Jallib Style Guide
Why a style guide?
The Jallib Style Guide (JSG) defines the standards used to write Jalv2 code. It is recipe to write a standard jalv2 library.
There are many ways to write code, whatever the programming language is. Each language has its preferences. For instance, java prefers CamelCase whereas python prefers underscore_lowercase.
While this seems a real constraint, not necessarily needed, it actually helps a lot while sharing code with everyone: it improves readability, and readability is important because code is read much more often than it is written.
Finally, more than a how to write code, this guide is here to help you not forget things like author(s), licence, and remind you of some basic principles.
Headers in a library
Every jal file published on this repository must have the following headers (comments), as the very beginning of the file:
-- Title: [very small description if needed] -- Author: [author's name], Copyright (c) YEAR..YEAR, all rights reserved. -- Adapted-by: [adapter author's name, comma separated] -- Compiler: [which version of compiler is needed. Ex: >=2.4g, 2.5] -- -- This file is part of jallib (https://github.com/jallib/jallib) -- Released under the ZLIB license (http://www.opensource.org/licenses/zlib-license.html) -- -- Description: [describe what is the functional purpose of this lib] -- -- Sources: [if relevant, specify which sources you used: website, specifications, etc...] -- -- Notes: [put here information not related to functional description] -- [code starts here...]

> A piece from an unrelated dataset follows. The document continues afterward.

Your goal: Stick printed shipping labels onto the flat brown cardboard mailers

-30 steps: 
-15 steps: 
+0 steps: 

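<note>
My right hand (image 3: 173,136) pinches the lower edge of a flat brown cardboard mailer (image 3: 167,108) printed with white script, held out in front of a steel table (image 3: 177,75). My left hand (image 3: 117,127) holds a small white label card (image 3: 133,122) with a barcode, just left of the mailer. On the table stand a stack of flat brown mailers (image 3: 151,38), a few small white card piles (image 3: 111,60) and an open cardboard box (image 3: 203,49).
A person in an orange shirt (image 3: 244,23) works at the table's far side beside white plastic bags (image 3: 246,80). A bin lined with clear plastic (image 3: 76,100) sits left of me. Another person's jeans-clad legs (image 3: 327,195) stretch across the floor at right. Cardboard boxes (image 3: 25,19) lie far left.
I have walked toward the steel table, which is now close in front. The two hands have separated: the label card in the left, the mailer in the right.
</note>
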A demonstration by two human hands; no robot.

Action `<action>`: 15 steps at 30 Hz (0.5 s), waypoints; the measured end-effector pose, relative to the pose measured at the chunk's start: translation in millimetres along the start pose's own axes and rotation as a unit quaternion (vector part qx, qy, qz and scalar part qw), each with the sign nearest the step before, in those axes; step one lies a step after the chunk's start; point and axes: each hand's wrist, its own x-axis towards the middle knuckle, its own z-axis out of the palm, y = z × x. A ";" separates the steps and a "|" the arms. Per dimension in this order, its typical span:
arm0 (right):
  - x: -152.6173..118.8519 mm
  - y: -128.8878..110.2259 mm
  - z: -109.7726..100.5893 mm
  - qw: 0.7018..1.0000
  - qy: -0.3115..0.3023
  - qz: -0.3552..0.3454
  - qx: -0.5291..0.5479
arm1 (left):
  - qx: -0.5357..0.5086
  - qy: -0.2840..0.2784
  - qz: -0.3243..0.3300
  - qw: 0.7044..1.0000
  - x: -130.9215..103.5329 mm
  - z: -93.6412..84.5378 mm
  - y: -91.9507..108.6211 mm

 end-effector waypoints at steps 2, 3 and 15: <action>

The author is the original author's name. The library may have been modified and adapted by adapters. The compiler helps readers to know which compiler version is needed to use this file (no space between operator and version: >=2.5r6). Description, sources and notes fields must be followed by an empty line (just `--`) to declare the end of the field content. As a consequence, those fields cannot have empty lines within them.
JSG Header example:
-- ----------------------------------------------------------------------------- -- Title: Library for the DS3231 Real Time Clock IC. -- Author: Rob Jansen, Copyright (c) 2021..2022, all rights reserved. -- Adapted-by: -- Compiler: 2.5r6 -- -- This file is part of jallib (https://github.com/jallib/jallib) -- Released under the ZLIB license (http://www.opensource.org/licenses/zlib-license.html) -- -- Description: Library for controlling the SD3231 Real Time Clock IC. -- The chip uses an IIC interface. The library provides all -- functions and procedures to support the rtc_common.jal library and -- includes extra functions and procedures specific for the DS3231. -- For all common rtc procedures and functions see rtc_common.jal. -- -- Sources: Maxim datasheet rtc. 19-5170; Rev 10; 3/15 -- -- Notes: This library supports the control of the DS3231 via IIC. -- The default is hardware IIC control but this can be overruled using -- software IIC control by defining the following constant: -- -) const RTC_SOFTWARE_IIC = TRUE -- -- The following pins must be defined by the main program before -- including this library. Common pins for using IIC: -- -) alias rtc_sck -- IIC to sck of rtc -- -) alias rtc_sck_direction -- -) alias rtc_sdo -- IIC to sda of rtc -- -) alias rtc_sdo_direction --
Note: if you need to create a new paragraph within a multiline field, use the "--" special chars. See example in Notes field: "The following pins ..." is part of the Notes field, but visually separated from the beginning of the field content.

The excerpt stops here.